Had an interesting discussion with my therapist today about JS's comments about the energy of anger in Chinese medicine. She felt it made a lot of sense for this to be stuck for me. My entire life has been a long series of not having the space to set boundaries. As a child my ability to set them was either denied or taken from me if I tried. As an adult I've experienced having people, partners even, disrespect or undermine the boundaries I would try to set.
The result has always been to over compensate. Just function higher, do more, try harder and pick up the slack. Always.
Oh, and when I fail? Self-direct that anger for a perceived inability to always pick up the slack when other people break down those boundaries. Why, yes, that does mean that I beat myself up for failing to be perfect.
She felt that if I could learn to set those firm, clear boundaries around my needs that it would heal the body that responds in muscle spasms to the energy of the anger being stuck, denied. Even more importantly it would heal the awful shame that arises any time I engage my sense of vulnerability around expressing my needs. That I need to address this in the present to heal the old pain.
This seems more attainable. I've been spinning around this idea, fed in part by the writing about trauma recovery, that I've needed to get in touch with the anger I feel about the abuse. I know I do, it does make me angry and I'm really alright with it. I think this is one of those times it is OK to look at a situation and say the anger is reasonable. I've even met the rage of the child I was at 13 while in sesshin (it was deeply unsettling).
But do I feel some need to throw cups and break them? Maybe a little, only in my mind. The thought of standing out in my yard shattering pottery seems kind of silly and excessive. It is a good metaphor - break the dirty cups of my life I have such a hard time not minding. In practice though, I don't really connect to it. Perhaps because in practice I have this vow I made to not give rise to anger, but to seek the source.

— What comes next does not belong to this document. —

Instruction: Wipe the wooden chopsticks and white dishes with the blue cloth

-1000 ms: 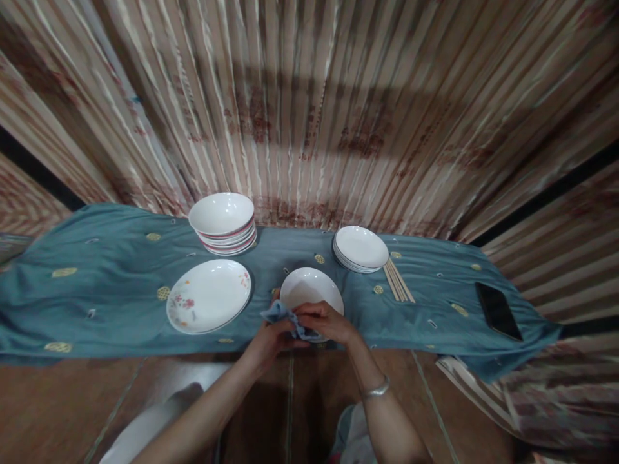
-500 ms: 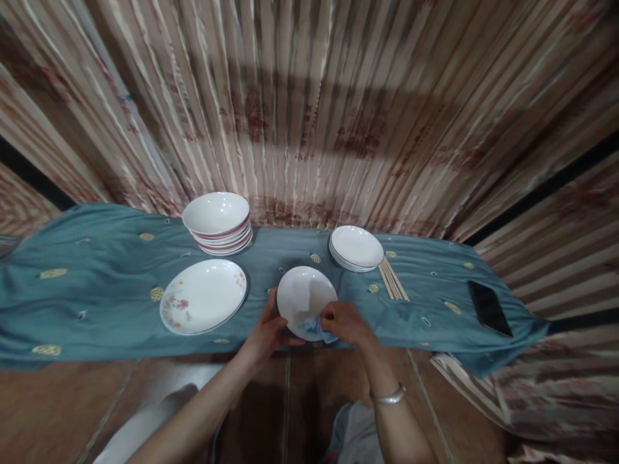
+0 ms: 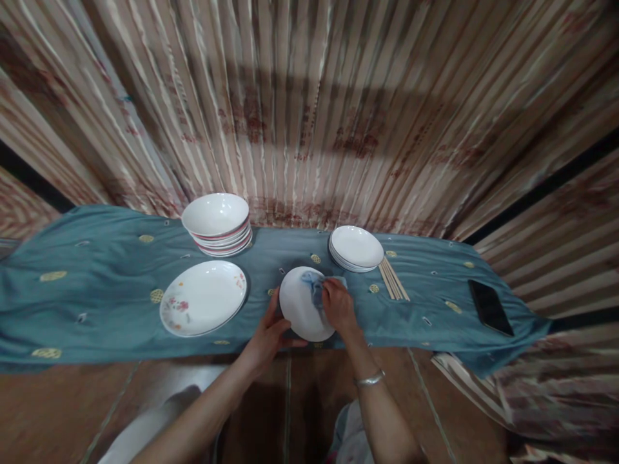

When I do engage the feelings and thoughts around the anger at the abuse I feel grief. When I seek the headwaters of it, so to speak. I feel the intense hurt of an injured child and young woman. At times these things have themselves felt terrifying and overwhelming.
Even at those times when I am in direct painful contact with memories of trauma I don't feel the need to scream and throw things. These times are where I come into contact with grief again and I acknowledge that the anger is reasonable. The anger is just there, with the memory. There are memories that I know will always carry anger around them, but it is old and I don't honestly feel the need to let it come rushing back through me in the now. I just want to get it out of my left leg and hip.
GM said she's always felt that this is a more positive thing anyway, that I don't feel some intense need to express the anger beyond acknowledging that it is there. As painful and overwhelming as it gets sometimes it is expressing the emotions that fuel the anger anyway. If I was still stuck in a rage it would mean I wasn't accessing the grief causing it. She felt there isn't really any need to spend time on trying to express the past, other than to keep present to the hurt that arises and greet it compassionately.
This anger energy in the present, that is something to learn. How to use the energy of bamboo shooting up through cold, dark earth to burst forth into green life in the spring. That is the energy of boundary setting.